Pull every line with "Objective" from the material.

= Beginning of Section =

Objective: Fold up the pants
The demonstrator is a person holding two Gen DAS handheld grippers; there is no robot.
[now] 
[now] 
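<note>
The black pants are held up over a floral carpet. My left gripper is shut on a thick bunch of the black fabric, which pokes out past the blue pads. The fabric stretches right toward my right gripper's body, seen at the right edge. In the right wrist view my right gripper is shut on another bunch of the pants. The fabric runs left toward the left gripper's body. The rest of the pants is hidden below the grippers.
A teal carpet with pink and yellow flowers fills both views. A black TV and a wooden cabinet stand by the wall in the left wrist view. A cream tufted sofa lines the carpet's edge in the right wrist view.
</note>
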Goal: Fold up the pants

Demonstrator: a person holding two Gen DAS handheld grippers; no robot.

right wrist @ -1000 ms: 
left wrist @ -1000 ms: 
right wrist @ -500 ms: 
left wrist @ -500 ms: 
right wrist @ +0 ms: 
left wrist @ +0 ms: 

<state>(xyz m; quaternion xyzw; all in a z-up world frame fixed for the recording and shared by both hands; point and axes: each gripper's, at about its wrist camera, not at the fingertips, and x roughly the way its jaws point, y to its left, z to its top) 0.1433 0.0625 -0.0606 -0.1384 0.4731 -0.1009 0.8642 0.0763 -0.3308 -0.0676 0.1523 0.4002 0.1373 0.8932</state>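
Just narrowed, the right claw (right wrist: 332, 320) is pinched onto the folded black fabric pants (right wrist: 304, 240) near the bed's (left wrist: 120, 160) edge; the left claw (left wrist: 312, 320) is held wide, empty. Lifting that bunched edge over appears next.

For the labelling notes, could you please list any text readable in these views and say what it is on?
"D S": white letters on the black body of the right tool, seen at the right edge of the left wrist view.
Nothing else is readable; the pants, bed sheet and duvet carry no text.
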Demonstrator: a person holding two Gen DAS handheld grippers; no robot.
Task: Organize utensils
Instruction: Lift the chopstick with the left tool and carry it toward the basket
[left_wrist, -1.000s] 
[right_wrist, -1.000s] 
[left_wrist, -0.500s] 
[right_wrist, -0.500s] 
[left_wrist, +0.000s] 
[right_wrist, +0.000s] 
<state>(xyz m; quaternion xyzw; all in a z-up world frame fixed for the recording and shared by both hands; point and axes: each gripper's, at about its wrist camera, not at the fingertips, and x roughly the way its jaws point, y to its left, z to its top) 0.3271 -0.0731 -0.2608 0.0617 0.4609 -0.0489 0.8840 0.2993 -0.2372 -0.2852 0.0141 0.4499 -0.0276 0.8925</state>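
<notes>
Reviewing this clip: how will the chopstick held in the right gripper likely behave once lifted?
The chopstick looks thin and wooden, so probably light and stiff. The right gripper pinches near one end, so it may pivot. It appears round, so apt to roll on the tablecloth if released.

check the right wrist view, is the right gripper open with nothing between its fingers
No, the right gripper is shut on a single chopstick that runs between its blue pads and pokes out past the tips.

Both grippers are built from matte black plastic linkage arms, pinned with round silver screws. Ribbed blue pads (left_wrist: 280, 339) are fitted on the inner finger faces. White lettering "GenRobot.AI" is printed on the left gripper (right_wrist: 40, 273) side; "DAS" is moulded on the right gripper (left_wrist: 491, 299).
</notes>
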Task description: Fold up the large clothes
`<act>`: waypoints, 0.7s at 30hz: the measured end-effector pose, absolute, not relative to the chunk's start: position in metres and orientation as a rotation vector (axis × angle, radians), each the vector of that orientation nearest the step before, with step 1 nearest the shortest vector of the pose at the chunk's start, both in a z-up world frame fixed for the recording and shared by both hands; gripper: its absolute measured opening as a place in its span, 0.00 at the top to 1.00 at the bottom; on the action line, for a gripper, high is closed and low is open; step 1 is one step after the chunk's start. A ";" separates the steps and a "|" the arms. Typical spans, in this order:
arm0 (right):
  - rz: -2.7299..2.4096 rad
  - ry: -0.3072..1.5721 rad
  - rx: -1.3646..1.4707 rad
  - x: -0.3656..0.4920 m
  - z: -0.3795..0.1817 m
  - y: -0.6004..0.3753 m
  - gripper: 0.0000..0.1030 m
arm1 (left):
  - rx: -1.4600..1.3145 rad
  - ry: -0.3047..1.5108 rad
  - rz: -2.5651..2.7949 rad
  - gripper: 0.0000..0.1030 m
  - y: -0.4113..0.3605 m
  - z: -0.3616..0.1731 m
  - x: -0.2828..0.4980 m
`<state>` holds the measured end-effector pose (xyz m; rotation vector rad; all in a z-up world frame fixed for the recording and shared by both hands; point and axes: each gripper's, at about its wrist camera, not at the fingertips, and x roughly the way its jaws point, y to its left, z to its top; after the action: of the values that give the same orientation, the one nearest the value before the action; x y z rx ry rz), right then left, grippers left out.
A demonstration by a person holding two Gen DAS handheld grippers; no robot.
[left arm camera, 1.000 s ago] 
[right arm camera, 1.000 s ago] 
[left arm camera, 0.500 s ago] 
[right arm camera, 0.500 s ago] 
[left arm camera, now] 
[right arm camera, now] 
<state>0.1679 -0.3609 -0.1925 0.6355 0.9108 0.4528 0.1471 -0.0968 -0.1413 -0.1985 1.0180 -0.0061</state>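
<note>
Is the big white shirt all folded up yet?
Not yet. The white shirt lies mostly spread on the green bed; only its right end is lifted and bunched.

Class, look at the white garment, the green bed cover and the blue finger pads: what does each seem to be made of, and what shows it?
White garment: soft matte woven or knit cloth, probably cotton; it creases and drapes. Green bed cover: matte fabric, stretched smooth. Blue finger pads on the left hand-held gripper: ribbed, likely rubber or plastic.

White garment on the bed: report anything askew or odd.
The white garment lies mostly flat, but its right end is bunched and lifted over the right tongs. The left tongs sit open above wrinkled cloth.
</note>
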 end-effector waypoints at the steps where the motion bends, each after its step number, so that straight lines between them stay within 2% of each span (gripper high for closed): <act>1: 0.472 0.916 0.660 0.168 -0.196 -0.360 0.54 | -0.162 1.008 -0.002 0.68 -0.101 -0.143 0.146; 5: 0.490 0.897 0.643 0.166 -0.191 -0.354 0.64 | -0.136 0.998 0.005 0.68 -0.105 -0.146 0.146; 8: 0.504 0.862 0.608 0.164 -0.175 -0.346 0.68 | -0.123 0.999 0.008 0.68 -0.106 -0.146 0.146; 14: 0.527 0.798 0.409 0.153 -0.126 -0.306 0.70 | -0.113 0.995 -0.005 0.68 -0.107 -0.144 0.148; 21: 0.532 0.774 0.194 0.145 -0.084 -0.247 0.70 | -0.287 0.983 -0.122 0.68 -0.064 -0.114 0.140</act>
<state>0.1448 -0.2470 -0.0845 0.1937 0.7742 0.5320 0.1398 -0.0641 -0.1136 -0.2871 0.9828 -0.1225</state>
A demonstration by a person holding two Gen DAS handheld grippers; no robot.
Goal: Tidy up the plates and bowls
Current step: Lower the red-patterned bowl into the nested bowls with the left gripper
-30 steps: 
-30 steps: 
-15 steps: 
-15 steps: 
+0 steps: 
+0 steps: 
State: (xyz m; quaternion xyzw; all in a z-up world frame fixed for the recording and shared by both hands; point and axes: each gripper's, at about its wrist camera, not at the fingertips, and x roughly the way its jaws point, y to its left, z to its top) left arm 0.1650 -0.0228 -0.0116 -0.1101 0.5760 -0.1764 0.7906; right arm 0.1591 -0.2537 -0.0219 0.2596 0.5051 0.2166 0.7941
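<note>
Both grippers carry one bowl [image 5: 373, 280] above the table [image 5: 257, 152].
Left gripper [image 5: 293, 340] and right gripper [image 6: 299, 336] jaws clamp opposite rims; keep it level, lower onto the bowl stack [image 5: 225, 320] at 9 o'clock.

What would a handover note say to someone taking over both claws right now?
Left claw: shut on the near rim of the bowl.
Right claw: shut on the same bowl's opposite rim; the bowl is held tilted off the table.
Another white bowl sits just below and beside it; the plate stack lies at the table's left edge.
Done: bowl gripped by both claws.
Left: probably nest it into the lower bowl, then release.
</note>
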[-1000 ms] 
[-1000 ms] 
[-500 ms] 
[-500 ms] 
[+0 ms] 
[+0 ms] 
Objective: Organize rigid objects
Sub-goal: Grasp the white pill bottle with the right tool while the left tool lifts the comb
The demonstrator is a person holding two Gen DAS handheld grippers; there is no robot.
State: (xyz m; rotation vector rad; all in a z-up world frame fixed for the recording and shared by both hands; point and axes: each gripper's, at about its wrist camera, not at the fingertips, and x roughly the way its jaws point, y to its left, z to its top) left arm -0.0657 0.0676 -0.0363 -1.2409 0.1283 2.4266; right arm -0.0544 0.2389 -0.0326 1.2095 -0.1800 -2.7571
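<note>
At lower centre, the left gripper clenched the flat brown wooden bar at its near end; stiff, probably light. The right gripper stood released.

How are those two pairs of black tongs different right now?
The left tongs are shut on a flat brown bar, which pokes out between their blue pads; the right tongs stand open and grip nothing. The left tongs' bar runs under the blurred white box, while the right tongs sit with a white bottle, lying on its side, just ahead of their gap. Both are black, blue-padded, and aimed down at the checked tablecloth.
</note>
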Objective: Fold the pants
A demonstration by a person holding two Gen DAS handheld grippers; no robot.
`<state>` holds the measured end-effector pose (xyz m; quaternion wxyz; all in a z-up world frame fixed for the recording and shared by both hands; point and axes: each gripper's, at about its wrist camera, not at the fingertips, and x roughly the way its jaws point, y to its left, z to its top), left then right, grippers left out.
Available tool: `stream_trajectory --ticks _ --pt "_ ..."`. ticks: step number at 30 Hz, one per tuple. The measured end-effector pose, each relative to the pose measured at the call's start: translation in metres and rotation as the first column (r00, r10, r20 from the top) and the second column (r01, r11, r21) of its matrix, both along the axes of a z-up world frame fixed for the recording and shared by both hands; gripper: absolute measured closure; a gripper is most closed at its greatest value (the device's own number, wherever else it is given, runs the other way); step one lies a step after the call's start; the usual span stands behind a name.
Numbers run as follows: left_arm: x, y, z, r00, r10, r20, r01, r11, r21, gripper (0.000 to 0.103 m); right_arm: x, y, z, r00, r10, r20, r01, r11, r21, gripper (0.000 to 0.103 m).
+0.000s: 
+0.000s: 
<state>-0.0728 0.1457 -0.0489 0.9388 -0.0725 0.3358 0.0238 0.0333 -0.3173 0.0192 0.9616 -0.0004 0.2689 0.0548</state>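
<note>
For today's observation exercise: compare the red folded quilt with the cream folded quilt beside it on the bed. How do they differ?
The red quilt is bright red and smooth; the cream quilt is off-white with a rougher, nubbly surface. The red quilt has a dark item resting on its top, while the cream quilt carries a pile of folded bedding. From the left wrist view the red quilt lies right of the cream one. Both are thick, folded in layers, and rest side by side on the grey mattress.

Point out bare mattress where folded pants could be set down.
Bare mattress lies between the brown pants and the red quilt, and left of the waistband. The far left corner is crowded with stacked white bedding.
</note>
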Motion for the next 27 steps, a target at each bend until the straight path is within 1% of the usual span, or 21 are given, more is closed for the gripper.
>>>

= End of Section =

**SOLUTION FOR THIS EXERCISE**
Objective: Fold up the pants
Objective: Organize rigid objects
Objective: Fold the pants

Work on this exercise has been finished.